Fallout 76 player traps people in a murder maze filled with false doors and a Deathclaw
Step right up! Solve the maze! Win prizes! And watch your step.
"Beat the Maze! Win Prizes!" reads the sign on a building called The Maze. A number of Fallout 76 players have stumbled across this player-made building and met its creator and proprietor, Vault101manguy, who stands outside The Maze dressed in a bathrobe and top hat, gesturing toward the entrance. If the players step inside, he slams and locks the door behind them, then watches as they attempt to solve The Maze, a labyrinth with winding corridors, several false doors, and, oh yeah, a rampaging Deathclaw.
Good luck!
In the video below, set to Take Me Home, Country Roads, you can see a number of players getting locked inside The Maze as Vault101manguy watches from the safety of the platforms above.
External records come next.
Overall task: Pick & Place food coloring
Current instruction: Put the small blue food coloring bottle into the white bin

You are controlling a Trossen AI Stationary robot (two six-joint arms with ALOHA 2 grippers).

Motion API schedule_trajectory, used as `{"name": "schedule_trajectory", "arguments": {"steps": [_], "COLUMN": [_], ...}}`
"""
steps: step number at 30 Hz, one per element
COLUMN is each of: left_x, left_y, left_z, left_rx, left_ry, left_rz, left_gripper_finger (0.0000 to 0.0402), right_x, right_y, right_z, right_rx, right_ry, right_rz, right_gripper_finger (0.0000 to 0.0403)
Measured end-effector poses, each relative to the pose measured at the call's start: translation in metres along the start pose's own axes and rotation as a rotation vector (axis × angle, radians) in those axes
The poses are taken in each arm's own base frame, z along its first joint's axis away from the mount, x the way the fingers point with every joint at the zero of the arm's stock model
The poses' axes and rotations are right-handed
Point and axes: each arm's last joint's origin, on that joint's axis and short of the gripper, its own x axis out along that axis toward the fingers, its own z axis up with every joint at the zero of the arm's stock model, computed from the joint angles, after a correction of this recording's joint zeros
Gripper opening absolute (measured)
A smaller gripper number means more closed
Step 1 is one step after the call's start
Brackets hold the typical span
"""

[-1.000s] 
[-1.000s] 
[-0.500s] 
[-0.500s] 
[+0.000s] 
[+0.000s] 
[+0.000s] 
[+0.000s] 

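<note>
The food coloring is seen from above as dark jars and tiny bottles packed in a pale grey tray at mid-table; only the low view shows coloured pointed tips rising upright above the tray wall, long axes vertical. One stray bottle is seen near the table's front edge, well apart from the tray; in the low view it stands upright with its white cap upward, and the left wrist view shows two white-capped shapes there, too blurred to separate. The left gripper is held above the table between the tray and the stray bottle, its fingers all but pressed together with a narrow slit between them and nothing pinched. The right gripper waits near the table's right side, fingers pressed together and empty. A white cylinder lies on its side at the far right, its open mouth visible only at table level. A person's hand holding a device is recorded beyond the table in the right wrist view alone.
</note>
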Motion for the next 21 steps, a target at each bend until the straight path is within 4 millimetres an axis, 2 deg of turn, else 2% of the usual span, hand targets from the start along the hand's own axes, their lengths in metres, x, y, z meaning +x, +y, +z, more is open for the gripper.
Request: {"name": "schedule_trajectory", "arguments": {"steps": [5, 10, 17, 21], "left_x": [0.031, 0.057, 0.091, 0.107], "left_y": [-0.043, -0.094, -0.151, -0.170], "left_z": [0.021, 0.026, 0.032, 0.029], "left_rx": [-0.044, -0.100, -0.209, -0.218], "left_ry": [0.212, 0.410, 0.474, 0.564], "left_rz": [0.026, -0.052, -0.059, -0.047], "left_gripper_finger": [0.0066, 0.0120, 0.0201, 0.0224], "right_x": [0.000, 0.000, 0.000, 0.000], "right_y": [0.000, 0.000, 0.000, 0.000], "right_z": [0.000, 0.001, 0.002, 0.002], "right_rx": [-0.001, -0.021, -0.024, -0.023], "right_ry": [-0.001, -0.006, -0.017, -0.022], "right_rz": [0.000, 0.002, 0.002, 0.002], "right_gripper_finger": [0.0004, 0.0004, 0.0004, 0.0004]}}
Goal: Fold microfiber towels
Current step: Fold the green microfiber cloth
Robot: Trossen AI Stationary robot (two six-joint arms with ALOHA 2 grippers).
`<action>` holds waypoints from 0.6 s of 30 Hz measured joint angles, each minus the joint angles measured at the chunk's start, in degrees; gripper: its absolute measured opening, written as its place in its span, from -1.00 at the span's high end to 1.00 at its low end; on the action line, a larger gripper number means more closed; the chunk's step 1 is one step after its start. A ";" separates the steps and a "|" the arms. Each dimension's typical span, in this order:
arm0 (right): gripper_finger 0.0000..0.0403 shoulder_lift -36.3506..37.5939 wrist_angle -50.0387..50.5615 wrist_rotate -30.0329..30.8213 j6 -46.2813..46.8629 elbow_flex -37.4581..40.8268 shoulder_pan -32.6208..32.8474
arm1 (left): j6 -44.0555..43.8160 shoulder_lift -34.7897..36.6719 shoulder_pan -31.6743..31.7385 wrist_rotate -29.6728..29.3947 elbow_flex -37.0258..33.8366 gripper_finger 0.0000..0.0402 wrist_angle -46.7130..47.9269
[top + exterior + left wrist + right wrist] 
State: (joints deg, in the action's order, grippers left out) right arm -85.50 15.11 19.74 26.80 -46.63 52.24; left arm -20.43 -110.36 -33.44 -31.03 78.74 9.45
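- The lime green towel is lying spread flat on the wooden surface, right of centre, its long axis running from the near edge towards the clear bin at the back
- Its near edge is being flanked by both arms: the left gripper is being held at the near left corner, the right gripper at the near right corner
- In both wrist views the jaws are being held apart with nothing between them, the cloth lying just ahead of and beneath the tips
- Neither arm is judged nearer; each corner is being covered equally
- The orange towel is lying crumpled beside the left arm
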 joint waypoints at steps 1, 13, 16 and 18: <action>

It's quite a show, as players scramble to escape, finding only false door after false door as the Deathclaw chases them around.
"This is entirely an experience of fear," Vault101manguy explains in his Reddit post. The Deathclaw, a creature he tamed, isn't really doing much damage to the players it attacks, due to the PvP rules that dictate a player must fight back before full damage is done. "But that is really hard to think about when you're unexpectedly faced with a deathclaw that is chasing you through a locked maze," he says.
"Nobody in the video actually died," he adds. He had to create several iterations of the maze due to the Deathclaw's inability to move through confined spaces, and just finding and taming the Deathclaw took him several days of server hopping. That's dedication, but it definitely paid off in what is certainly one of the most creative and nefarious player bases I've seen.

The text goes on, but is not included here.